GIS and Social Equity: High-Value Strategies for Mapping Intersectionality in Urban Resilience Planning | Green Smith Nepal

Overcome GIS limitations by integrating intersectionality into spatial analysis. Implement High-Value strategies: mixed-method data integration, community-led data governance, and organizational accountability to reveal root causes of inequity. Essential for planners seeking measurable, equitable outcomes and proven Urban Resilience ROI.


The complexity of intersectionality—the overlapping and interdependent nature of multiple forms of marginalization and discrimination (such as race, class, gender, and disability)—presents a profound challenge to quantitative spatial analysis tools like Geographic Information Systems (GIS). While GIS is an invaluable tool for urban planning, providing a "tangible way to highlight inequities", its reliance on quantifiable, standardized data can inherently "gloss over the complexities" of lived experience or "reinforce stigma, discrimination, stereotypes and racism".
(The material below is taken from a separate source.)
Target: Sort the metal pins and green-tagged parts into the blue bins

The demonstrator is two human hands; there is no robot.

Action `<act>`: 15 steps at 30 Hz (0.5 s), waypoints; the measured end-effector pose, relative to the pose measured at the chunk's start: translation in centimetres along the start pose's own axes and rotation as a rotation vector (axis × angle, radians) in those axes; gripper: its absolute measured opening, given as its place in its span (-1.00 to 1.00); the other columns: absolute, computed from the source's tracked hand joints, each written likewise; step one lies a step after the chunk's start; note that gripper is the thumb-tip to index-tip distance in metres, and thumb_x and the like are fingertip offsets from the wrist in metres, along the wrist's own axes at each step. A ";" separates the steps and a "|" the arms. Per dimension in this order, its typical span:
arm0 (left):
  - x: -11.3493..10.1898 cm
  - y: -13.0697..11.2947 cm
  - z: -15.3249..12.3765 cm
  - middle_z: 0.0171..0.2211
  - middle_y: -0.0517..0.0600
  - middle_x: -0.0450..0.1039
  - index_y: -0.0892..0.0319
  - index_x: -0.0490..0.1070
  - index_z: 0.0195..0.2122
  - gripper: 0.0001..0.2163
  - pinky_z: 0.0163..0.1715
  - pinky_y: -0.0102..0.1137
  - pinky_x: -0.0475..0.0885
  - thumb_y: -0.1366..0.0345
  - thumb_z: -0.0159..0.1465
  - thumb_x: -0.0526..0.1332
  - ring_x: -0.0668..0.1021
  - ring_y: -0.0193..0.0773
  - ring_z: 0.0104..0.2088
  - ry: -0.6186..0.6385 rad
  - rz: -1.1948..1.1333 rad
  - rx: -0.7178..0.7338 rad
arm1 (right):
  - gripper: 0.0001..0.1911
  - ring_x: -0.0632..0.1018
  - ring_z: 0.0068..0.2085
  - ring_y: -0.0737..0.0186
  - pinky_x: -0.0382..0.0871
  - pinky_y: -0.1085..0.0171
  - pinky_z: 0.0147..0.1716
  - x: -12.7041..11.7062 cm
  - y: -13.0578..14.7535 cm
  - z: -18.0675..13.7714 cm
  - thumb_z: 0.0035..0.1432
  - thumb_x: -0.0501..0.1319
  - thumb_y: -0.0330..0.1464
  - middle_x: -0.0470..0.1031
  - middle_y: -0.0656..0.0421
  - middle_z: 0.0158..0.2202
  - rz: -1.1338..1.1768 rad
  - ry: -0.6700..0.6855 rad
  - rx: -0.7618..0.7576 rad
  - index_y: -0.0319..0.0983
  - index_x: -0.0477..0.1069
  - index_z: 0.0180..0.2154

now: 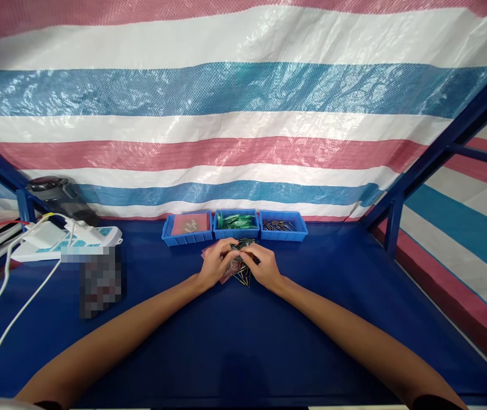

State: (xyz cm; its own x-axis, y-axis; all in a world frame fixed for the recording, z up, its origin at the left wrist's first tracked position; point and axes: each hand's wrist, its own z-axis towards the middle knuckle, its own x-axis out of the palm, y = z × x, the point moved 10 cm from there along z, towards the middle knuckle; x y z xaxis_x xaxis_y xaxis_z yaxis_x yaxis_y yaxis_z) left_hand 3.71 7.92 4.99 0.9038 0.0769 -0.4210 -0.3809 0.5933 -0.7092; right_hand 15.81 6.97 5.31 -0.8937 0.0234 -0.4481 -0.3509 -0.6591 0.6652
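My left hand (219,263) and my right hand (263,264) meet above the middle of the tabletop, fingertips nearly touching. Both are closed in a pinch on a small pinkish see-through plastic bag (228,274), partly hidden by the fingers. Beneath and just in front of them lies a loose pile of thin dark metal pieces with pale tips (242,277), like screws or small bits. Some green-tinted pieces (246,243) show beyond the fingertips.
Behind my hands stand three blue bins: one with a pink bag (190,223), one with green packets (237,221), one with dark metal pieces (278,226). A power strip (111,236) with white cables, a dark bottle (62,196) and a blurred-out object (100,282) are left.
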 end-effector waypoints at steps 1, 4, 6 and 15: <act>-0.1 0.0 0.0 -0.61 -0.18 0.36 0.19 0.34 -0.13 -0.79 -0.53 -0.56 0.31 0.20 0.26 0.15 0.40 -0.44 -0.60 -0.007 -0.002 -0.001 | -0.75 0.41 -0.48 0.30 0.29 0.32 -0.44 0.2 0.0 0.0 0.24 0.06 -0.28 0.44 0.15 -0.48 0.006 0.020 0.001 -0.23 0.47 -0.34; -0.5 0.0 0.0 -0.50 -0.14 0.40 0.17 0.30 -0.08 -0.78 -0.53 -0.56 0.30 0.22 0.30 0.08 0.42 -0.45 -0.56 -0.047 -0.034 0.002 | -0.75 0.40 -0.49 0.31 0.28 0.32 -0.44 0.5 0.1 0.1 0.22 0.08 -0.27 0.43 0.17 -0.51 0.040 0.050 0.028 -0.24 0.45 -0.39; -0.7 0.1 -0.1 -0.39 -0.07 0.42 0.17 0.27 -0.04 -0.77 -0.51 -0.54 0.33 0.23 0.32 0.04 0.44 -0.44 -0.52 -0.073 -0.072 0.002 | -0.74 0.37 -0.53 0.33 0.25 0.33 -0.48 -0.2 -0.5 0.4 0.20 0.10 -0.24 0.38 0.20 -0.57 0.097 0.006 0.106 -0.24 0.44 -0.42; -0.8 0.4 -0.1 -0.31 -0.01 0.41 0.19 0.31 -0.13 -0.80 -0.52 -0.51 0.34 0.22 0.32 0.03 0.41 -0.45 -0.54 -0.099 -0.104 -0.042 | -0.68 0.15 -0.71 0.46 0.05 0.37 -0.70 -3.8 -7.2 2.8 0.04 0.20 -0.11 0.13 0.35 -0.70 0.794 -0.233 0.656 -0.26 0.42 -0.36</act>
State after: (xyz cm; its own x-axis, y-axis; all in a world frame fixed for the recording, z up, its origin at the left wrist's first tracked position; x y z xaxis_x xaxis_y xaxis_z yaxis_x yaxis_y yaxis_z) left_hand 2.83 7.96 4.99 0.9529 0.0963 -0.2875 -0.2898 0.5683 -0.7701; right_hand 20.93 13.67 3.88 -0.9402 -0.0466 0.3373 0.3383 -0.0148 0.9409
The core dilemma is that social cohesion is "inherently based on the existence of social equity". Thus, if spatial planning fails to accurately map intersectional disadvantage, it risks misallocating resources, overlooking the "root causes of inequities", and ultimately failing to build genuine Urban Resilience.

To accurately represent intersectionality and uphold the ethical obligations of equity-focused planning, cities and practitioners must refine GIS through a multi-layered approach: methodological rigor in data overlay, supplementation with qualitative narratives, and institutionalizing ethical data governance that centers community ownership. This framework ensures that high-value data assets lead to equitable outcomes and maximize return on investment (ROI) in social infrastructure.
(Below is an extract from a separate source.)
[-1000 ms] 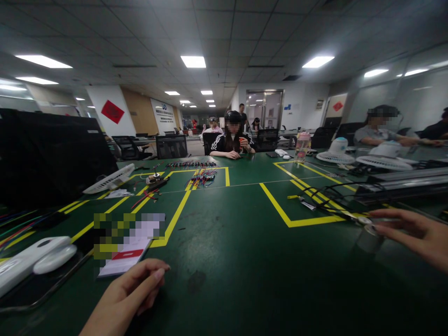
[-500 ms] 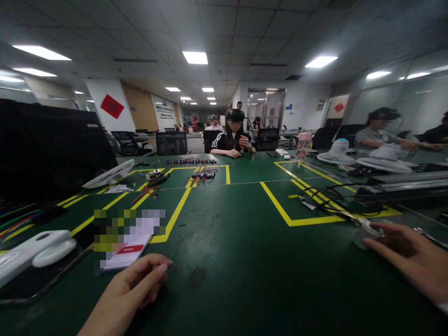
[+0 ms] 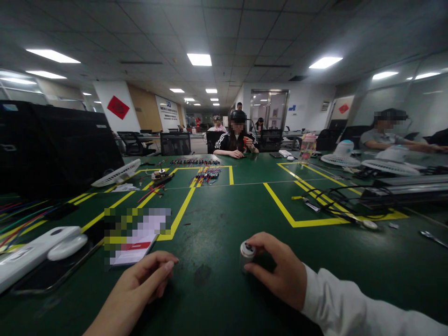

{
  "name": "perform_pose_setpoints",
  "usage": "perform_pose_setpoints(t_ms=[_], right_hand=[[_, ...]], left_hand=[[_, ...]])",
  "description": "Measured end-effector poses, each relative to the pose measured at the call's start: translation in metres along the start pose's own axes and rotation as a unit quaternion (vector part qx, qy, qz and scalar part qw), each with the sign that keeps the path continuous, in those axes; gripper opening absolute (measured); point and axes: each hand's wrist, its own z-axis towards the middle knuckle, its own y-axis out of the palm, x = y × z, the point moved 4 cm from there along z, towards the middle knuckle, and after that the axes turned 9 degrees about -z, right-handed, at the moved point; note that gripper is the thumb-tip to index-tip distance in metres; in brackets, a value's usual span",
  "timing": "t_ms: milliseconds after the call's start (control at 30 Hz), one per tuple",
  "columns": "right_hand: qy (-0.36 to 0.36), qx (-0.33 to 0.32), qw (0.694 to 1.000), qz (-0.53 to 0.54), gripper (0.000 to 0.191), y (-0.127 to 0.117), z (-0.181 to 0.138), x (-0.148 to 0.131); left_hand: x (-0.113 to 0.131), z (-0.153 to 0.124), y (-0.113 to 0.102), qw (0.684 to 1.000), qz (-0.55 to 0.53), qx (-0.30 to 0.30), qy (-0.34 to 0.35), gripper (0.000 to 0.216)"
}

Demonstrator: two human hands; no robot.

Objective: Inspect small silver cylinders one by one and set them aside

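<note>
My right hand grips a small clear jar with a white lid between thumb and fingers. The jar is upright, close to the green tabletop; whether its base touches is unclear. Some dark marking shows on top of the lid. My left hand rests low at the left with curled fingers and the thumb against them, and no object shows in it. Just beyond that hand lies a partly blurred white and purple box or booklet with a red patch.
Left are a white power strip, a phone and a black monitor. Wired parts lie further back. To the right are black cables, metal rails and a wrench. A person sits opposite.
My right hand has brought the jar from the far right to the middle of the table. The left hand keeps its pose. The view has shifted slightly.
</note>
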Motion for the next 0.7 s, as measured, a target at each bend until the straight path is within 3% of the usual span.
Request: perform_pose_setpoints(t_ms=[100, 200, 333, 500, 600, 700], right_hand=[[0.034, -0.023, 0.999, 0.008, 0.04, 0.0, 0.003, 0.0], [0.07, -0.035, 0.996, 0.037, 0.054, -0.001, 0.006, 0.002], [0.085, -0.061, 0.993, 0.051, 0.032, 0.002, 0.01, 0.003], [0.058, -0.051, 0.996, 0.051, 0.031, 0.005, 0.008, 0.006], [0.061, -0.057, 0.995, 0.049, 0.03, 0.004, 0.007, 0.005], [0.072, -0.066, 0.994, 0.049, 0.029, 0.001, 0.007, 0.003]], left_hand=[[0.007, 0.003, 0.006, 1.0, 0.023, -0.006, 0.005, 0.026], [0.022, 0.008, 0.027, 0.998, 0.052, -0.018, 0.032, 0.021], [0.05, 0.011, 0.077, 0.988, 0.092, -0.066, 0.107, 0.019], [0.086, 0.009, 0.128, 0.947, 0.161, -0.095, 0.26, 0.011], [0.097, 0.011, 0.133, 0.936, 0.166, -0.093, 0.297, 0.01], [0.098, 0.017, 0.12, 0.946, 0.144, -0.057, 0.285, 0.013]])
I. Overcoming the Limitations of GIS and Centralized Data

The fundamental challenge stems from the inherent nature of GIS and the systems that shape the data inputs. These limitations must be acknowledged and mitigated.

A. Acknowledging Data Harm and Systemic Bias

The systems that shape "big data" collection are often "shaped by a dominant colonial culture that puts significant value on quantity over quality". When relying solely on these centralized, quantitative inputs, the resulting maps can inadvertently cause harm:

  1. Reinforcing Stigma: Data, if used inappropriately, can "reinforce stigma, discrimination, stereotypes and racism, and can cause harm to individuals and communities". GIS analysis can simplify complex social realities into clean, but misleading, data points that fail to capture the complexities in the ways that multiple forms of marginalization and discrimination overlap.
  2. Excluding Indigenous Perspectives: Due to colonial practices, many GIS maps show missing data for First Nations reserves due to data suppression. Furthermore, analyzing where Indigenous people live today "neglects to acknowledge the colonial influences on the distribution of Indigenous people" and ignores traditional territories and rights.
  3. Centralizing Power: A key ethical concern is that "the collection, reflection, and learning are now happening in a centralized place, away from the community members". This centralization inherently limits community access to information and removes agency, overriding the core principle that "local expertise is better suited to guiding community development".

B. The Dilemma of Quantification vs. Root Causes

GIS forces attention onto "the numbers and data", which risks drawing attention away from the non-quantifiable root causes of inequities. Practitioners must avoid the trap that the "hunt for more data is [often] a barrier to acting on what we already know". Therefore, refinement must prioritize utility and action over mere descriptive complexity.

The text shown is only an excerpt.